PF Trust me, no one else is gonna say that in the company. But I will. I love you and I know you and I’ve seen you grow. 

RZ No, but if you’re looking to fast track and get promoted at Postlight, you need to come and say that to me.

PF I was a junior engineer until two weeks and I’m the CEO! [Rich laughs] [music ramps up, plays alone for 15 seconds, fades out]

PF Alright, Rich. 

RZ Hi Paul, how are you? 

PF So I was thinking about things we could talk about and you’ve got a good subject—an actual interesting subject we should jump on. But I want to throw us a curveball. I was thinking, you know, we should—you always want to talk about something current, I was looking at Techmeme, and which—do people know Techmeme? Do you think? Do you think we need to explain what Techmeme is?
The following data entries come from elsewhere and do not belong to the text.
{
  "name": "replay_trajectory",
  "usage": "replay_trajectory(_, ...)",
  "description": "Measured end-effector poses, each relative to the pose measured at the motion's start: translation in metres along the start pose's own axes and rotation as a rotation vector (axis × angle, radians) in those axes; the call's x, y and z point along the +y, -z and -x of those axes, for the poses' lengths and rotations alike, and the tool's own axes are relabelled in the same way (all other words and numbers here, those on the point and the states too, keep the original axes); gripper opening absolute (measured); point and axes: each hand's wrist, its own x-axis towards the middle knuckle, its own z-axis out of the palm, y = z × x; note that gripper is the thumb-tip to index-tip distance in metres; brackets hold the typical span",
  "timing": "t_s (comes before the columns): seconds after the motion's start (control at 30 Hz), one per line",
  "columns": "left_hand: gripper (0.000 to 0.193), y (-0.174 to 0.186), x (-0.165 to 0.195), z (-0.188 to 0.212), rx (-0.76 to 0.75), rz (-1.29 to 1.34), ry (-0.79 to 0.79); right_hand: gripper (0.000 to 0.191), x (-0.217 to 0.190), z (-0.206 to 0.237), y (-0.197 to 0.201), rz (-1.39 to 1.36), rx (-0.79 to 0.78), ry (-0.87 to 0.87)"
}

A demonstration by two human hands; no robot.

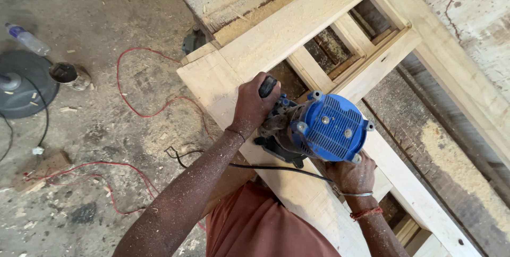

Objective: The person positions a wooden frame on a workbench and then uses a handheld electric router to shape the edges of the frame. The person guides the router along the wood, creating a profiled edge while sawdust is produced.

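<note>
Both hands grip a blue-capped electric router (321,129) standing on a pale wooden door frame (297,28). Left hand (254,107) is wrapped tight around the black side handle (268,86) on the near-left of the tool; right hand (350,174) clasps the opposite side from below the motor cap, its fingers mostly hidden by the housing, a metal bangle (357,194) and a red thread (365,213) circling the wrist. Router base rests on the frame's stile, just beside an open panel gap, and a black power cord (265,167) leaves the tool and crosses the forearm toward the person's rust-coloured garment (255,225). Fine sawdust coats both forearms and the frame, which lies flat across a rough, dust-covered counter (441,145). On the concrete floor (106,129) to the left lie a looping red wire (133,103), a clear plastic bottle (27,39), a small round tin (68,74), and the dark round base of a stand (21,84), all well apart from the work.
</note>
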Motion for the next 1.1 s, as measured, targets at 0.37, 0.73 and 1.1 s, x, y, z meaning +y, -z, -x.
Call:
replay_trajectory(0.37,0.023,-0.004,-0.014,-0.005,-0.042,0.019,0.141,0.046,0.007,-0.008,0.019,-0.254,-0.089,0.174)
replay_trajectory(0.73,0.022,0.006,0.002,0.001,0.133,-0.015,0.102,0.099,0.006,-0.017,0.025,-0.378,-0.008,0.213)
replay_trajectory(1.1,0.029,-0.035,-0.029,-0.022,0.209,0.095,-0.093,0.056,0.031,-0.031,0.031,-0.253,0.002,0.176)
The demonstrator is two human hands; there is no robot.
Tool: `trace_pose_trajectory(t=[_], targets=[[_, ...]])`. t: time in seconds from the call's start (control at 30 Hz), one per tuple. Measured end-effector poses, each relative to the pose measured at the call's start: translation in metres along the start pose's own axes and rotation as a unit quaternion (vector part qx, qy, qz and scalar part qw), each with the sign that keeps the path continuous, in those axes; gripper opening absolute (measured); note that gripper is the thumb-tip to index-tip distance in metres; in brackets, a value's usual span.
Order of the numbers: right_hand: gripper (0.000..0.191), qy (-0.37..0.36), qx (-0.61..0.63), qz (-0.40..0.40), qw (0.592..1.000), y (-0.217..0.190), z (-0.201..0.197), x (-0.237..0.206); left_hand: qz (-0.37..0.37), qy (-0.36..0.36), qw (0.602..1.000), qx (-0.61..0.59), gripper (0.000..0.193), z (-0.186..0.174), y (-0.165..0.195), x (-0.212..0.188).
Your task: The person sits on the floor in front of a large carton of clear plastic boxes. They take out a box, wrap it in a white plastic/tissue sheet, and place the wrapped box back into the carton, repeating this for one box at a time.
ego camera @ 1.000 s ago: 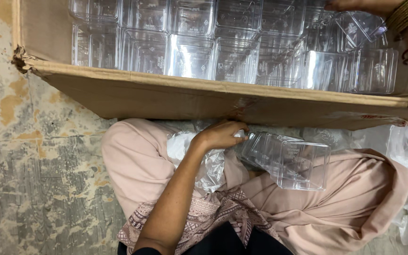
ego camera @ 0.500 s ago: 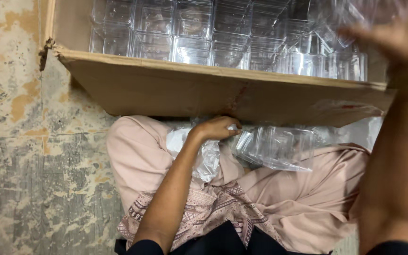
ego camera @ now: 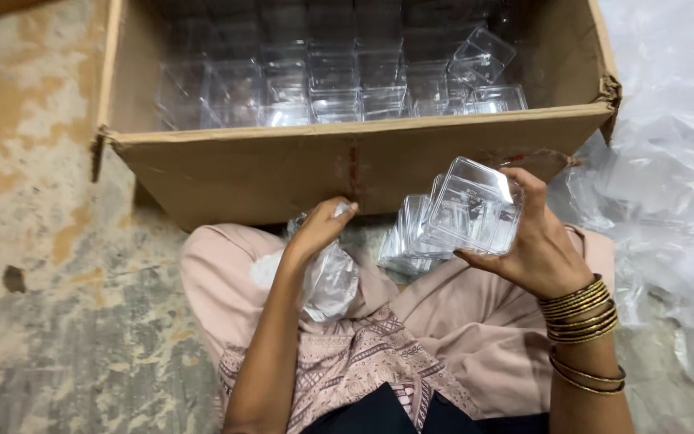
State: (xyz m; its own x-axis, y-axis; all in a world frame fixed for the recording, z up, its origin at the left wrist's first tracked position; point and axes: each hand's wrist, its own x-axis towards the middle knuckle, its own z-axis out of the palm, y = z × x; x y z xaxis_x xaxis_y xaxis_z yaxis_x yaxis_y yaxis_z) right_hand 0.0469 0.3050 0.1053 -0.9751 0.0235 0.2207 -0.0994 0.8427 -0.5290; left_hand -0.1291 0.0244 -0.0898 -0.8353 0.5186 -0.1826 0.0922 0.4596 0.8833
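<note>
Floor: worn concrete floor (ego camera: 34, 265), patchy; person sits on it, legs folded, pink garment over lap.
Carton: big cardboard box (ego camera: 347, 165) just ahead of knees, open top, near wall facing the person; inside, rows of clear plastic containers (ego camera: 339, 88), most nested upright, one tilted at back right.
Wrap: loose clear plastic sheeting (ego camera: 668, 185) heaped on floor, right of the carton.
Stack in lap: small pile of clear containers (ego camera: 407, 237) on the lap, betw. the two hands, touching the held one from behind.
Held piece: clear hinged plastic container (ego camera: 475, 205), squarish, lid face turned toward camera, tilted; sits just below carton's near wall, right of centre.
Key relation: container is already in the R hand; L hand is well apart, to its left, across the lap stack. Carton opening lies up and ahead of the held piece.
R hand: right hand (ego camera: 536, 241) palm-in, fingers wrapped round container's right edge and underside, grip closed on it; wrist bent, gold bangles on forearm.
L hand: left hand (ego camera: 319, 229) fingers pinched narrow on a crumpled clear plastic bag (ego camera: 327, 277) lying on the left thigh; forearm runs straight up from elbow.
</note>
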Motion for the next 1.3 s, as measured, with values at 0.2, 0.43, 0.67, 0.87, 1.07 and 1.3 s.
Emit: trace_pose_trajectory(t=[0.2,0.43,0.67,0.87,1.07,1.3], targets=[[0.123,0.011,0.005,-0.015,1.000,-0.008,-0.008,-0.018,0.074,-0.023,0.913,-0.400,0.037,-0.028,0.092,-0.092],[0.132,0.126,-0.087,-0.066,0.986,-0.031,-0.029,-0.043,0.113,-0.028,0.872,-0.476,0.037,-0.002,0.145,-0.142],[0.082,0.132,0.144,-0.082,0.977,-0.095,0.029,-0.095,0.176,0.023,0.916,-0.359,0.044,0.026,0.161,-0.158],[0.053,0.086,0.213,0.082,0.970,-0.088,0.056,-0.089,0.193,-0.006,0.871,-0.453,0.049,0.031,0.176,-0.166],[0.015,0.165,0.200,0.095,0.961,-0.065,0.057,-0.098,0.107,-0.069,0.888,-0.443,0.040,0.039,0.163,-0.165],[0.014,0.174,0.245,0.080,0.950,-0.060,0.061,-0.092,0.053,-0.021,0.899,-0.435,0.017,0.060,0.126,-0.152]])
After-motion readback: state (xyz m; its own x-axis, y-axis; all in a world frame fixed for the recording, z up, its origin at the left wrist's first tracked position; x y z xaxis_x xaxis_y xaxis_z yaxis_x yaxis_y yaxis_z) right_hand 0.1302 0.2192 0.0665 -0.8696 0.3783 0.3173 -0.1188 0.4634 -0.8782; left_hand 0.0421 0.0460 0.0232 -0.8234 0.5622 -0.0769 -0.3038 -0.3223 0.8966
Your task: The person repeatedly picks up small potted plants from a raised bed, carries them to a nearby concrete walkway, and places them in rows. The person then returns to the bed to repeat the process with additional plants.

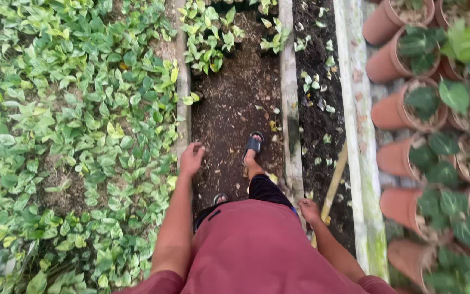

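Observation:
My left hand (191, 158) hangs loose over the edge of a dirt path (235, 103), fingers curled and holding nothing, beside a concrete curb (182, 87). My right hand (308, 209) is low at my side, fingers closed, next to a slanting wooden stick (334, 182); whether it grips the stick is unclear. My feet in dark sandals (253, 144) stand on the path. A dark red shirt fills the bottom of the view.
A dense bed of green leafy plants (77, 125) covers the left. More small plants (213, 38) sit at the path's far end. A dark soil strip (316, 92) lies right of a second curb (288, 98). Terracotta pots (403, 109) with plants line the right.

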A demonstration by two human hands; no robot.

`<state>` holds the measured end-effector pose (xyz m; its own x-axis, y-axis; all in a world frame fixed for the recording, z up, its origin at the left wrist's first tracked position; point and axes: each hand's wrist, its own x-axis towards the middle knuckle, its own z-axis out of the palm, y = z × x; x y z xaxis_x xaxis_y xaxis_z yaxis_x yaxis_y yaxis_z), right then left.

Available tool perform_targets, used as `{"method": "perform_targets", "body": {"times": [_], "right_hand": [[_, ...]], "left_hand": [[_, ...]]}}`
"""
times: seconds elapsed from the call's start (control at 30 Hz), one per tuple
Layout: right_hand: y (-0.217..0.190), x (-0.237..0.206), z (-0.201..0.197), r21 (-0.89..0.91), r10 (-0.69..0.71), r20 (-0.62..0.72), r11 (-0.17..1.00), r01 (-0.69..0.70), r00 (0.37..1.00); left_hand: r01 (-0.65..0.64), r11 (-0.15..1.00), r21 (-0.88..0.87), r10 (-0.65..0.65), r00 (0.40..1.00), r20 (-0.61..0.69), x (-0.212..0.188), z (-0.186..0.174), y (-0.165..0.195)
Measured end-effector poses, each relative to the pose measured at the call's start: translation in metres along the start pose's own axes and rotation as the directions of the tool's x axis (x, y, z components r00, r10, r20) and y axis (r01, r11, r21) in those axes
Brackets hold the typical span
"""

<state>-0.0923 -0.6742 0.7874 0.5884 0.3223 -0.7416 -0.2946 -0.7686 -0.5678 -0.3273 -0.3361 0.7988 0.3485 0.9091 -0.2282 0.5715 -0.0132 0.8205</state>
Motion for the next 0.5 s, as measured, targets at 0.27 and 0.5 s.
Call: {"method": "perform_targets", "body": {"times": [0.27,0.5], "right_hand": [[-0.199,0.162,-0.032,-0.343,-0.277,0.139,0.887,0.309,0.951],[-0.395,0.286,-0.011,-0.406,-0.366,0.172,0.819,0.404,0.915]], "left_hand": [[0.244,0.956,0.162,-0.255,0.966,0.05,0.053,0.029,-0.012],[0.623,0.782,-0.004,-0.619,0.778,-0.108,0.109,0.033,0.024]]}}
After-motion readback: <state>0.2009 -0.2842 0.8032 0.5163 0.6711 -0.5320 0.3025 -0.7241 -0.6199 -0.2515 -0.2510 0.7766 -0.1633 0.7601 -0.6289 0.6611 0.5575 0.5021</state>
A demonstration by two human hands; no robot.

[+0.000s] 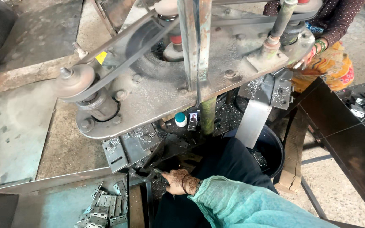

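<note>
The left hand, patterned with henna and sleeved in teal, has its fingers curled on a small grey metal piece at the machine's lower bed; whether they clamp it I cannot tell. Just left, a tray holds a heap of flat metal hinges. A white bottle with teal cap stands beside a green post. A yellow label sits by the drive belt. The right hand is out of sight. Another person's hand rests on the plate's far corner.
</note>
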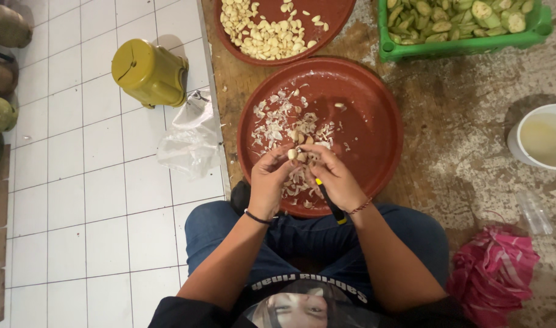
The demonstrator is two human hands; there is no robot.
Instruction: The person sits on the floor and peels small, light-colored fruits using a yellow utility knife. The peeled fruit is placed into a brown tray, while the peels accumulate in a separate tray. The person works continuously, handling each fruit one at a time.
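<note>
Over the near rim of the brown round tray (375,130), from the head view: left hand (269,182) and right hand (337,180) met, fingertips pinched together on one garlic clove (293,154). Left grip clenched on the clove; right grip closed around a black-and-yellow knife (329,201), handle pointing back toward the lap. Judged small, light, firm yet easily bruised, papery skin loose and likely slippery once bared; best held at the blunt sides, ends left free. Beneath lay peeled skins (278,118), heaped on the tray's left half, its right half bare. Further off sat a second tray of peeled cloves (269,33), touching or nearly touching the first. Green crate of cut vegetables (460,27) stood top right, white bowl (542,138) at the right edge, pink cloth (492,270) near the knee. Worn wooden surface (466,121) ended sharply at left, plastic bag (190,136) and yellow jug (149,71) on white floor tiles (77,182) just beyond.
</note>
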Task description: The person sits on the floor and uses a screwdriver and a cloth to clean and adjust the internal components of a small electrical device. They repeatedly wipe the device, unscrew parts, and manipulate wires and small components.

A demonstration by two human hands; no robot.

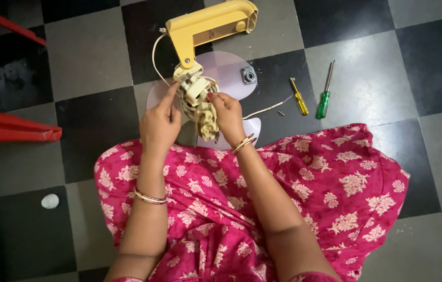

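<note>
A cream fan motor unit [196, 94] with a yellow neck and base [208, 26] lies on the checkered floor in front of me. My left hand [159, 122] rests against the motor's left side, index finger pointing up along it. My right hand [227, 112] grips the motor's right side and the beige part hanging below it. Pale translucent fan blades [226, 70] lie under the motor. Both wrists wear bangles.
A yellow-handled screwdriver [299, 97] and a green-handled screwdriver [325, 94] lie to the right. A small grey square part [249, 75] sits on a blade. A white cord [268, 108] trails right. Red furniture legs [12, 130] stand left; a white disc [50, 201] lies lower left.
</note>
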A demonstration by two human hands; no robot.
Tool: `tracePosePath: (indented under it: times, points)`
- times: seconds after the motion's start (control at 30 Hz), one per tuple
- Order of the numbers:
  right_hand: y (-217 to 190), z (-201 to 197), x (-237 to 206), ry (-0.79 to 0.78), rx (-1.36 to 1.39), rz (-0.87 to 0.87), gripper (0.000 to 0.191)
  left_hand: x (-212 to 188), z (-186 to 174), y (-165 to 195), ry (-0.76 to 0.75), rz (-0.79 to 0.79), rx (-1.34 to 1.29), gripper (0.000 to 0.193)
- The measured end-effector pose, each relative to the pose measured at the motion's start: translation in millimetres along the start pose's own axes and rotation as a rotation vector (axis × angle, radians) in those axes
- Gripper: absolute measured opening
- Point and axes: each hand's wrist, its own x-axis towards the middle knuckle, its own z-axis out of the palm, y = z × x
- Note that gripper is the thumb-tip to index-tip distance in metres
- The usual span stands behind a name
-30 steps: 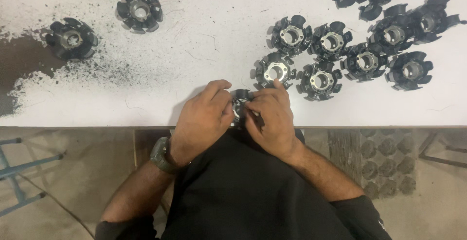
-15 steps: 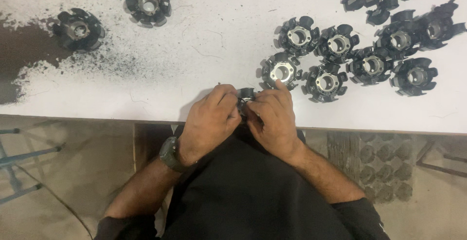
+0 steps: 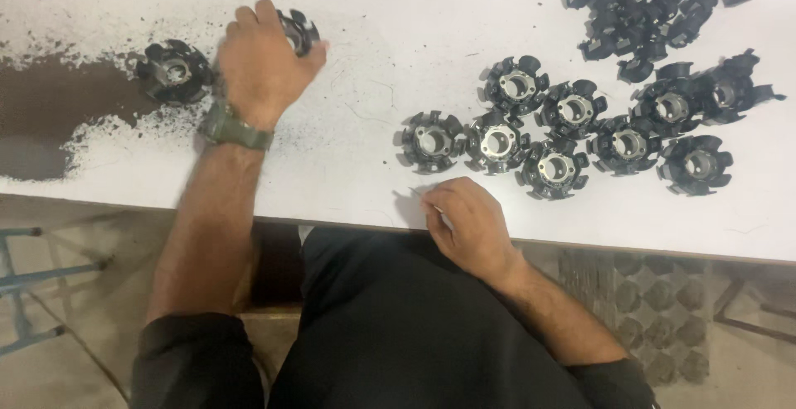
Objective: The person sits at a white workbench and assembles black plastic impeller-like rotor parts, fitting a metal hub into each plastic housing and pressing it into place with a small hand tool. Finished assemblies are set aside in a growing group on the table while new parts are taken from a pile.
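1. Nearest the person, at the front edge of the white worktop, the right hand rests with its fingers curled in; something thin seems pinched in it, but what it is cannot be told.
2. Just beyond that hand lies a row of black finned parts with shiny metal centres, the closest being one finned part on the left end of the row.
3. Further right, more of the same parts lie side by side, some touching.
4. On the left, the left hand, with a green wristwatch on its wrist, reaches well out across the worktop and closes its fingers over a black finned part, which sits partly hidden under the fingers.
5. Just left of that hand sits another finned part, amid a spread of dark dust.
6. At the far right corner lies a loose heap of black pieces.
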Motion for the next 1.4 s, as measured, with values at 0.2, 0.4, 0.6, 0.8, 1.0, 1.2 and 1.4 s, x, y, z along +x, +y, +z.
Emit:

RZ We probably should explain what Techmeme is. But I bet a lot of our listeners know what it is. It’s always good to explain things. 

PF It’s sort of a river of news website about technology. [yes] And it links to all the tweets. And it’s a very easy way to see what the big stories are that people are talking about, which, you know, you’re in this world—

RZ Kind of collects—yeah, they have one for politics, which I think was the original, which is Memeorandom. 

PF Yeah, Memeorandum. That’s right. 

RZ So there’s Memeorandom for politics, Mediagazer for media news, and WeSmirch—which is a hell of a name. 

PF And Techmeme, you know, we’re not going down that path. But just like Techmeme, I mean, it’s just part of the world. It’s part of the landscape. And so I was looking, you know, it’s here’s the news on Techmeme: ”Facebook, Facebook, Google, Google, Apple, Apple, Facebook.” Like, and that’s real, that’s good, good for them. But there’s this little box that it’s like: ”who’s hiring in tech?” [yes!] And I thought I would do is, I’m gonna throw you a couple job titles. And I want you to tell me what they do.

RZ Okay, I’m down.

PF Okay. Principal Cyber Security Architect?

RZ Okay, you are responsible for—

PF Oh, wait, and actually qualify it: healthcare. Related to healthcare.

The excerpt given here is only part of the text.